When searching for my first post-college apartment, I was sure to find one that allowed dogs.  Shortly after my now-husband, Aaron, and I talked about marriage, I had him go with me to pick out a wire fox terrier puppy we named Skone.  Skone was at our wedding and as our family grew, he happily greeted each of our children when they were brought home from the hospital...and could be found outside of their door during our naps.  He was such a good boy...and his passing was extra painful because it was the first time our children lost a loved one. 

A couple of months later we found ourselves parents to two puppies, Maude (a gray Schnauzer/Poodle mix a neighbor was selling when their dog had unplanned puppies) and George (a ginger Wire Fox Terrier rescued from southern Illinois).  For the record, I do not recommend adding two puppies to your family at once; good grief that was a difficult time.   I'm happy to report they are both about to turn 3 and are calming down...a little bit. 

Our pups have given our children an opportunity to practice responsibility and compassion, and have given the unconditional love only God and doG are capable of.  They give kisses to calm tantrums and keep secrets whispered in their furry ears.  They bound at the door when we come home and snuggle up at night.  And so, this week's Kindness Countdown activity is dedicated to dogs...both those we have loved and lost and those new to our hearts. (Please join me in welcoming my new sister, Molly, whom my parents adopted two weeks ago!) 

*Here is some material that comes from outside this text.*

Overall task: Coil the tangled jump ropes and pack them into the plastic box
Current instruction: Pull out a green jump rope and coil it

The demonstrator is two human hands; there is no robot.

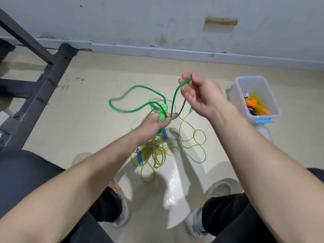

This week we had a family outing to purchase 44 pounds of dog food and six dog toys followed by a trip to our local Humane Society to donate them.  And of course we stayed for quite some time to love on the dogs, cats and other small animals up for adoption. 

If you're looking to add a pet to your family, I highly recommend visiting your local shelter or Humane Society or searching online to find a rescue animal that suits your family's needs (non-shedding, appropriate size, etc.).  If you're willing and able, there are also independent rescues around the country in need of foster parents for dogs and cats while forever homes are located.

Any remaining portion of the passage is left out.